Dr. Harris then spoke the same afternoon to about 100 business and commerce students and teachers from high schools, government officials, and some business men and women at the Lincoln Corner in the Sabah State Library (in Penampang, Sabah) at a seminar entitled, “Key Ingredients for Entrepreneurial Success: Vision, Priorities and Communication.” Beginning with questions to the audience of what they believed were characteristics of a good entrepreneur, Dr. Harris engaged them in a discussion on “disruptive thinking,” pointing out that this is how innovation and creativity germinates and becomes the bedrock of successful business enterprises. He also informed the large number of high school students present that the entrepreneurial spirit may be realized even among them, and he challenged them to work hard, to get a good education, and then to contribute to society whether they worked later in government or in industry, and to always seek the “entrepreneurial way” of bringing fresh and innovative ideas to the job.

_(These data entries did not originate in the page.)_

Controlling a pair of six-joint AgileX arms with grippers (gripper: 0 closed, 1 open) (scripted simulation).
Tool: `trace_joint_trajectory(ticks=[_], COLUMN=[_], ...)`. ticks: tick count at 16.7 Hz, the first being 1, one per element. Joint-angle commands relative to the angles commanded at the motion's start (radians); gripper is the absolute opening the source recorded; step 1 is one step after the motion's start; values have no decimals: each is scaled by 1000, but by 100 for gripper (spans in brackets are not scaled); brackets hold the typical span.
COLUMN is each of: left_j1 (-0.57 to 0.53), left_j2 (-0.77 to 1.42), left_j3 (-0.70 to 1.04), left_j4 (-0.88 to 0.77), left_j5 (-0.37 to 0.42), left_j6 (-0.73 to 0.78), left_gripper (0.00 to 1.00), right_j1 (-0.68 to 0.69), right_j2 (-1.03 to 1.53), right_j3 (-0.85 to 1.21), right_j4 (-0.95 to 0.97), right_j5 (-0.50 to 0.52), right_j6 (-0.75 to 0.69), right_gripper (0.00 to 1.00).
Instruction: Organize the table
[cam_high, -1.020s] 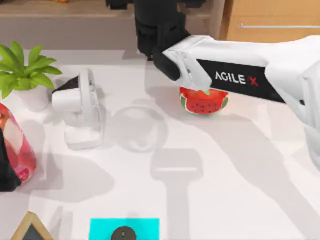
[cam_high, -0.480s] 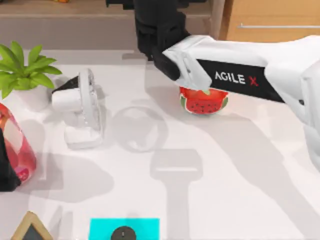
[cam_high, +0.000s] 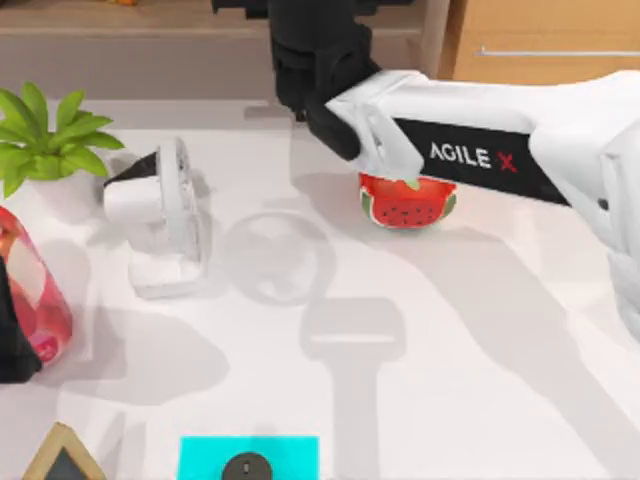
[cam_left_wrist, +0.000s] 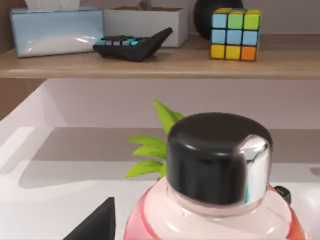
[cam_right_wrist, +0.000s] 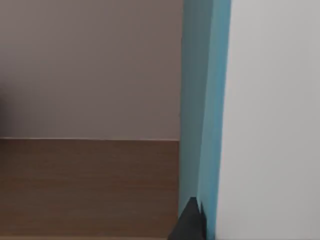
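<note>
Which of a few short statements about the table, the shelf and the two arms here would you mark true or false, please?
1. A watermelon slice lies on the table partly under the right arm. True.
2. The small white fan lies at the table's right side. False: it is at the left, beside the potted plant.
3. A colour cube stands on the shelf. True.
4. The bottle in the left wrist view has a white cap. False: the cap is black.
</note>
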Motion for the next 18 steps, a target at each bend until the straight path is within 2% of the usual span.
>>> trace_joint_trajectory(ticks=[5,12,18], left_j1=[0,0,0], left_j2=[0,0,0], left_j3=[0,0,0], left_j4=[0,0,0], left_j5=[0,0,0], left_j6=[0,0,0], left_gripper=[100,100,100], right_j1=[8,57,46], right_j2=[-17,-138,-155], right_j3=[-17,-177,-198], right_j4=[5,38,41], right_j5=[6,51,33], right_j6=[5,3,23], right_gripper=[0,0,0])
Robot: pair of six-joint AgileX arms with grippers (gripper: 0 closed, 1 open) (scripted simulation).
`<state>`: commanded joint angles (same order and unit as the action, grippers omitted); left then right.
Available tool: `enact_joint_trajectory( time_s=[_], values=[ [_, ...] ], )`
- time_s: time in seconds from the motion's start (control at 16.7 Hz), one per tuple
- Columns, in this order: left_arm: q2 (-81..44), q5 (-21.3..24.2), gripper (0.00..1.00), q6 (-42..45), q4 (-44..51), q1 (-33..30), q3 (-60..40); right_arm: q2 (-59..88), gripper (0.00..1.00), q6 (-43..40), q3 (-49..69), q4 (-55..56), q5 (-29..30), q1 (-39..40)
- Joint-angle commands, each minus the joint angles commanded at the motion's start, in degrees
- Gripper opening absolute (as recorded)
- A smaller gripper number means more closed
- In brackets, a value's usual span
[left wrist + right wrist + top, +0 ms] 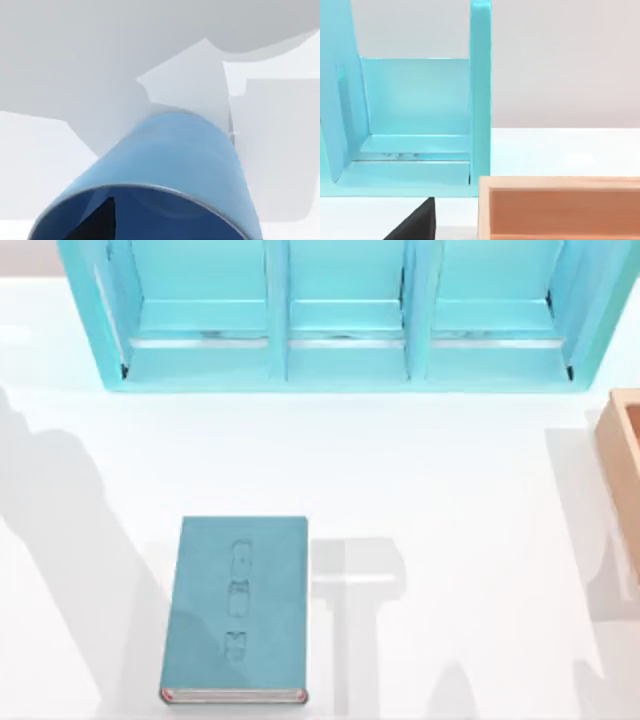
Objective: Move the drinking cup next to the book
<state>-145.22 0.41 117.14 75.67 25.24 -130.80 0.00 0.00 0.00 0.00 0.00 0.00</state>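
Your left gripper's state is something you cannot tell from these views. What you do see from the left wrist camera is the drinking cup (175, 165) right up against the lens: a pale-blue round wall with a thin bright rim and a darker blue inside. A dark wedge (100, 222) sits at that rim, too partial to identify. Beyond the cup lies the white table (280, 150), crossed by broad grey shadows.

Your right gripper likewise gives you no view of its fingers; a dark wedge (415, 222) shows at the edge of the right wrist picture. Just beyond it stands a tan wooden box (560, 207), open at the top, and behind that the turquoise shelf unit (415, 100), with an upright divider and an empty compartment facing the camera.

From above, the book (236, 608) lies flat on the table's near part, left of centre, teal cover up with faint embossed marks down it, its white page edges and red trim at the near end. Long arm shadows fall on the table to its left and right. The shelf unit runs along the far edge, well apart from the book, and the wooden box sits at the right edge.
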Motion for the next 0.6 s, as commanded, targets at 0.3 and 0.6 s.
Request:
enact_joint_trajectory(
  time_s=[0.3,0.6],
  values=[
    [0.9,0.0,1.00,0.1,-4.0,0.1,4.8,0.0,1.00,0.0,0.0,0.0,0.0,0.0],
    [0.9,0.0,0.77,0.1,-4.0,0.1,4.8,0.0,1.00,0.0,0.0,0.0,0.0,0.0]
  ],
)
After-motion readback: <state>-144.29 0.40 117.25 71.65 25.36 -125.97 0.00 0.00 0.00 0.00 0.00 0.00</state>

The audience at both venues asked Dr Harris numerous questions about managing businesses and related topics: how to motivate students to work in challenging environments of private enterprise instead of seeking comfort zone government jobs, how to generate confidence building among small business owners, how to overcome the fear of financial risk and business competition, the promise of online businesses, franchising, et cetera.
Concluding his response to questions on business, risk, and confidence building, Dr. Harris quoted President Obama - whom he noted thinks like an entrepreneur and looks far ahead - and emphasized to the audience that “the future belongs to those who want to build, not destroy.”